TASK DETAILS → Print out the full listing exactly as it reads.
*** Block opens ***
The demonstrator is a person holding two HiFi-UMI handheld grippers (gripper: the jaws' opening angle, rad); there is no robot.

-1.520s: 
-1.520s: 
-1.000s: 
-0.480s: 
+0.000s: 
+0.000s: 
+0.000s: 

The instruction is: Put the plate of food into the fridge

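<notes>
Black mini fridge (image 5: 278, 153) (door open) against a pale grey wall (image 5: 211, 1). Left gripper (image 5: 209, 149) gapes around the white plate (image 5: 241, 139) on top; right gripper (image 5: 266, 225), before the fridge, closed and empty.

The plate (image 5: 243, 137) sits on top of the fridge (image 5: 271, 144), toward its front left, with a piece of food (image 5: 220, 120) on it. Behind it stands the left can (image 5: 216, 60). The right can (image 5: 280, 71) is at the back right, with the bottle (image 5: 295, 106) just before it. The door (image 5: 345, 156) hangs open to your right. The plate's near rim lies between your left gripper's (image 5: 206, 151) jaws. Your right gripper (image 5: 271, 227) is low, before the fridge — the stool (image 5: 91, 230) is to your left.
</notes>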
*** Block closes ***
WRITTEN SOLUTION →
The demonstrator is a person holding two HiFi-UMI handheld grippers (gripper: the jaws' opening angle, rad); there is no robot.

-1.520s: 
-1.520s: 
-1.000s: 
-0.480s: 
+0.000s: 
+0.000s: 
+0.000s: 

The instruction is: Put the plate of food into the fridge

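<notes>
Black mini fridge (image 5: 278, 153) (door open) against a pale grey wall (image 5: 211, 1). Left gripper (image 5: 209, 149) gapes around the white plate (image 5: 241, 139) on top; right gripper (image 5: 266, 225), before the fridge, closed and empty.

The plate (image 5: 243, 137) sits on top of the fridge (image 5: 271, 144), toward its front left, with a piece of food (image 5: 220, 120) on it. Behind it stands the left can (image 5: 216, 60). The right can (image 5: 280, 71) is at the back right, with the bottle (image 5: 295, 106) just before it. The door (image 5: 345, 156) hangs open to your right. The plate's near rim lies between your left gripper's (image 5: 206, 151) jaws. Your right gripper (image 5: 271, 227) is low, before the fridge — the stool (image 5: 91, 230) is to your left.
</notes>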

What the answer needed to say has been said.